Task requirements
Set the listing down again in full, word for word, with the pictures left out.
═════ Dataset content ═════
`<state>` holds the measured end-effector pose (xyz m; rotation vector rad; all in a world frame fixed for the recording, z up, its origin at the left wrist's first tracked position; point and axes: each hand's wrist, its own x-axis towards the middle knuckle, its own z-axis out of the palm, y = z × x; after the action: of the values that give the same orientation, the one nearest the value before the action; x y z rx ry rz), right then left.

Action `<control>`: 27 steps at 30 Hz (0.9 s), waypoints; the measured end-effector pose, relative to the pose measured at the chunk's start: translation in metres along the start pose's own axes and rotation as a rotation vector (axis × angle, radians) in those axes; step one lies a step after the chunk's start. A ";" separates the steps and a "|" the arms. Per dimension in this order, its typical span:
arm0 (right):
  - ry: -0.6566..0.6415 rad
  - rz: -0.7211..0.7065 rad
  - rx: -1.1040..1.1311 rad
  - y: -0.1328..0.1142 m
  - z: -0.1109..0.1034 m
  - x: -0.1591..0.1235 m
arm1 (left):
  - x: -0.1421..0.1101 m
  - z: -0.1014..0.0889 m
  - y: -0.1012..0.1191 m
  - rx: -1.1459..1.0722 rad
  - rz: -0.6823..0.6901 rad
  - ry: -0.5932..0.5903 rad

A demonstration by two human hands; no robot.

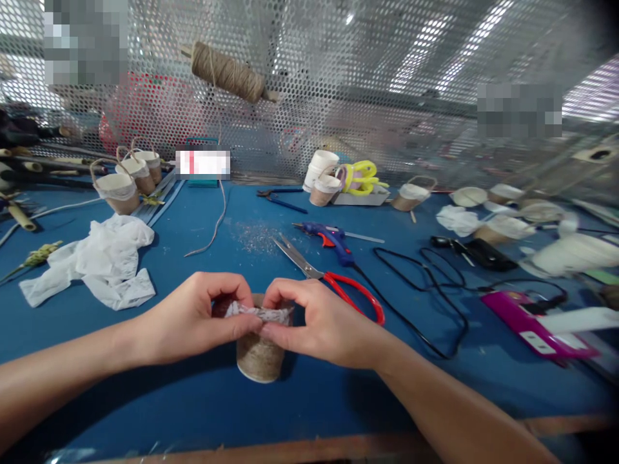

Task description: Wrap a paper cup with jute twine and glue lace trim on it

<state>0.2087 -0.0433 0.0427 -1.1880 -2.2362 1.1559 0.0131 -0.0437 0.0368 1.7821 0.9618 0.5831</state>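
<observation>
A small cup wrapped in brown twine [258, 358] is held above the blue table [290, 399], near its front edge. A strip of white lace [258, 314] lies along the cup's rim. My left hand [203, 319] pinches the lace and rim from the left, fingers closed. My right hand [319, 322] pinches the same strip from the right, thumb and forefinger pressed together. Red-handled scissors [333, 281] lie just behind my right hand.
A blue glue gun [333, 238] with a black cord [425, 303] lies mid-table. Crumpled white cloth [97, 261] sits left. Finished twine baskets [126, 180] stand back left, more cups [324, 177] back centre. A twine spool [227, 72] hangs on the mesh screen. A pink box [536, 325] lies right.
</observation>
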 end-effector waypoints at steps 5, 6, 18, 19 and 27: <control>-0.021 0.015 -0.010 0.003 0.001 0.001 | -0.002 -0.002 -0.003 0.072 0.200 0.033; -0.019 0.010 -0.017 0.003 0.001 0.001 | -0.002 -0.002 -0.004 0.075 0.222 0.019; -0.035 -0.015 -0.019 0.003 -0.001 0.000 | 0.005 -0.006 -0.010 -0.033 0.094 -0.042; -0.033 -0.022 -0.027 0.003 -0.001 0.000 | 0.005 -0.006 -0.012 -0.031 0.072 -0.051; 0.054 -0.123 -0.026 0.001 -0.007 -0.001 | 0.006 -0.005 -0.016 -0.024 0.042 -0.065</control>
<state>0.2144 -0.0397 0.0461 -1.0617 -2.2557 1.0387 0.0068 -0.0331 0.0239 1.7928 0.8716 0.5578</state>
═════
Written response
`<state>` holds the measured end-effector pose (xyz m; rotation vector rad; all in a world frame fixed for the recording, z up, its origin at the left wrist's first tracked position; point and axes: each hand's wrist, its own x-axis towards the middle knuckle, its own z-axis out of the palm, y = z × x; after the action: of the values that give the same orientation, the one nearest the value before the action; x y z rx ry rz), right then left.

Action `<control>`: 27 steps at 30 Hz (0.9 s), waypoints; the measured end-effector pose, relative to the pose measured at the chunk's start: translation in metres along the start pose's own axes and rotation as a rotation vector (axis × angle, radians) in those axes; step one lies a step after the chunk's start. A ";" separates the steps and a "|" the arms. Per dimension in this order, its typical span:
arm0 (right):
  - ry: -0.6566..0.6415 rad
  - rz: -0.7211..0.7065 rad
  - rx: -1.1040..1.1311 rad
  - y: -0.1328..0.1142 m
  - z: -0.1109..0.1034 m
  - x: -0.1591..0.1235 m
arm1 (left):
  - x: -0.1421..0.1101 m
  - z: -0.1014..0.0889 m
  - y: -0.1012..0.1191 m
  - rx: -1.1459..1.0722 rad
  - rz: -0.6823..0.6901 rad
  - ry: -0.5932..0.5903 rad

A demonstration by two human hands; no robot.


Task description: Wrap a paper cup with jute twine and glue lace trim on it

<state>0.2087 -0.0433 0.0427 -1.1880 -2.2362 1.1559 0.0131 -0.0437 0.0368 1.7821 0.9618 0.5831</state>
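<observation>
A small cup wrapped in brown twine [258, 358] is held above the blue table [290, 399], near its front edge. A strip of white lace [258, 314] lies along the cup's rim. My left hand [203, 319] pinches the lace and rim from the left, fingers closed. My right hand [319, 322] pinches the same strip from the right, thumb and forefinger pressed together. Red-handled scissors [333, 281] lie just behind my right hand.
A blue glue gun [333, 238] with a black cord [425, 303] lies mid-table. Crumpled white cloth [97, 261] sits left. Finished twine baskets [126, 180] stand back left, more cups [324, 177] back centre. A twine spool [227, 72] hangs on the mesh screen. A pink box [536, 325] lies right.
</observation>
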 end-effector waypoints at steps 5, 6, 18, 19 and 27: <control>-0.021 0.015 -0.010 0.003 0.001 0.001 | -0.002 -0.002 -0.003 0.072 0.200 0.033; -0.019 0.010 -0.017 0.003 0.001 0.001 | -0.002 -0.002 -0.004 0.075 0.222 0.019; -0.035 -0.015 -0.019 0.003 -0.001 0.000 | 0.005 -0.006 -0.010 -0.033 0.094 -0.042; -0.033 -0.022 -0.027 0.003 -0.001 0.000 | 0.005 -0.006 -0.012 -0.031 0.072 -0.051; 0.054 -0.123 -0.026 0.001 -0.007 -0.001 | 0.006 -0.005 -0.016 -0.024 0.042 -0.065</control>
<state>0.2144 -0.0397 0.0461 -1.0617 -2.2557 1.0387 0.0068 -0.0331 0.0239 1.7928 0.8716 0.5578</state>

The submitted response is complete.